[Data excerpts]
# # # #

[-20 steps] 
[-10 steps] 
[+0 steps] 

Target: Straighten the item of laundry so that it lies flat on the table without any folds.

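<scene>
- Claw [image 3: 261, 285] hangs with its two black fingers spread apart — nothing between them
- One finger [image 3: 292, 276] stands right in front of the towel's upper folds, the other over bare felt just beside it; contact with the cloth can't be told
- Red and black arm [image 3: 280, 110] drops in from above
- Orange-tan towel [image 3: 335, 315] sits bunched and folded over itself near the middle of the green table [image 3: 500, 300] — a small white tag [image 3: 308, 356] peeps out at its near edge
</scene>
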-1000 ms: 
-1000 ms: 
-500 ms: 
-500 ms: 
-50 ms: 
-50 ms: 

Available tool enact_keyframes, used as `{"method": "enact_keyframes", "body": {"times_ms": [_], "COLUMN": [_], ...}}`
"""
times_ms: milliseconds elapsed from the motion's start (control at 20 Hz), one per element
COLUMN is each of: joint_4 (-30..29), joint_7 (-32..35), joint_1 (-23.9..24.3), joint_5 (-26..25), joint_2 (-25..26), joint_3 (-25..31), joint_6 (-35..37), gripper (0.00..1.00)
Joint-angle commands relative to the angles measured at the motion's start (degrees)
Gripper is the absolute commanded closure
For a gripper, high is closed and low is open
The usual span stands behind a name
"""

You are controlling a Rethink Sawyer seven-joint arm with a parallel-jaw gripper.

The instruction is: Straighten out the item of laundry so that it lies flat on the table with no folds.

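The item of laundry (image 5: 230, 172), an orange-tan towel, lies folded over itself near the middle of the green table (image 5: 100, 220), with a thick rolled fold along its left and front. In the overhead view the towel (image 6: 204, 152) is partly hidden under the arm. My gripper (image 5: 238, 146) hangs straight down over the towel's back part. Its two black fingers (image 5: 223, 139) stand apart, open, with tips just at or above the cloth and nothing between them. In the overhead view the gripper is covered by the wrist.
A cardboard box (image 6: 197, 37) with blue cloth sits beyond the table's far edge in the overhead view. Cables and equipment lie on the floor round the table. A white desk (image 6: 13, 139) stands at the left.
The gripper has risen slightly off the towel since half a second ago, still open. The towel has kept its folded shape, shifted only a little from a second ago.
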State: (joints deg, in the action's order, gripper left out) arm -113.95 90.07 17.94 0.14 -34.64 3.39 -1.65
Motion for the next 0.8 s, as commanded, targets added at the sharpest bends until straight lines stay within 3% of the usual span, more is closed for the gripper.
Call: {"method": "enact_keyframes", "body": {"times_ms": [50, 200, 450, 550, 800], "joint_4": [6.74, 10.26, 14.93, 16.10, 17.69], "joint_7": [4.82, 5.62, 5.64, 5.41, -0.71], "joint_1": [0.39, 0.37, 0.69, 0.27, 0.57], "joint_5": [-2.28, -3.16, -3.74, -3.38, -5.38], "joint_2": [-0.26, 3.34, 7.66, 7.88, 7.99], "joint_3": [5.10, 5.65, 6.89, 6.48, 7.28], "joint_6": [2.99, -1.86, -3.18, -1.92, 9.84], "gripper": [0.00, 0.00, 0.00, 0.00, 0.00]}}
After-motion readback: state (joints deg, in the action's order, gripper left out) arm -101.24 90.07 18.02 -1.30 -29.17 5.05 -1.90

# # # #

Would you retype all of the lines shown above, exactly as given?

» Problem solution
[-20 steps] 
[-10 steps] 
[+0 steps] 

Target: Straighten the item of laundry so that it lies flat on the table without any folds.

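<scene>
- Claw [image 3: 261, 285] hangs with its two black fingers spread apart — nothing between them
- One finger [image 3: 292, 276] stands right in front of the towel's upper folds, the other over bare felt just beside it; contact with the cloth can't be told
- Red and black arm [image 3: 280, 110] drops in from above
- Orange-tan towel [image 3: 335, 315] sits bunched and folded over itself near the middle of the green table [image 3: 500, 300] — a small white tag [image 3: 308, 356] peeps out at its near edge
</scene>
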-1000 ms: 
-1000 ms: 
-500 ms: 
-500 ms: 
-50 ms: 
-50 ms: 

Available tool enact_keyframes, used as `{"method": "enact_keyframes", "body": {"times_ms": [_], "COLUMN": [_], ...}}`
"""
times_ms: milliseconds elapsed from the motion's start (control at 20 Hz), one per element
COLUMN is each of: joint_4 (-30..29), joint_7 (-32..35), joint_1 (-23.9..24.3), joint_5 (-26..25), joint_2 (-25..26), joint_3 (-25..31), joint_6 (-35..37), gripper (0.00..1.00)
Joint-angle commands relative to the angles measured at the motion's start (degrees)
Gripper is the absolute commanded closure
For a gripper, high is closed and low is open
The usual span stands behind a name
"""

You are controlling a Rethink Sawyer seven-joint arm with a parallel-jaw gripper.

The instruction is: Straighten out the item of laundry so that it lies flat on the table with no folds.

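The item of laundry (image 5: 230, 172), an orange-tan towel, lies folded over itself near the middle of the green table (image 5: 100, 220), with a thick rolled fold along its left and front. In the overhead view the towel (image 6: 204, 152) is partly hidden under the arm. My gripper (image 5: 238, 146) hangs straight down over the towel's back part. Its two black fingers (image 5: 223, 139) stand apart, open, with tips just at or above the cloth and nothing between them. In the overhead view the gripper is covered by the wrist.
A cardboard box (image 6: 197, 37) with blue cloth sits beyond the table's far edge in the overhead view. Cables and equipment lie on the floor round the table. A white desk (image 6: 13, 139) stands at the left.
The gripper has risen slightly off the towel since half a second ago, still open. The towel has kept its folded shape, shifted only a little from a second ago.
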State: (joints deg, in the action's order, gripper left out) arm -113.95 90.07 17.94 0.14 -34.64 3.39 -1.65
Motion for the next 0.8 s, as commanded, targets added at the sharpest bends until straight lines stay within 3% of the usual span, more is closed for the gripper.
Call: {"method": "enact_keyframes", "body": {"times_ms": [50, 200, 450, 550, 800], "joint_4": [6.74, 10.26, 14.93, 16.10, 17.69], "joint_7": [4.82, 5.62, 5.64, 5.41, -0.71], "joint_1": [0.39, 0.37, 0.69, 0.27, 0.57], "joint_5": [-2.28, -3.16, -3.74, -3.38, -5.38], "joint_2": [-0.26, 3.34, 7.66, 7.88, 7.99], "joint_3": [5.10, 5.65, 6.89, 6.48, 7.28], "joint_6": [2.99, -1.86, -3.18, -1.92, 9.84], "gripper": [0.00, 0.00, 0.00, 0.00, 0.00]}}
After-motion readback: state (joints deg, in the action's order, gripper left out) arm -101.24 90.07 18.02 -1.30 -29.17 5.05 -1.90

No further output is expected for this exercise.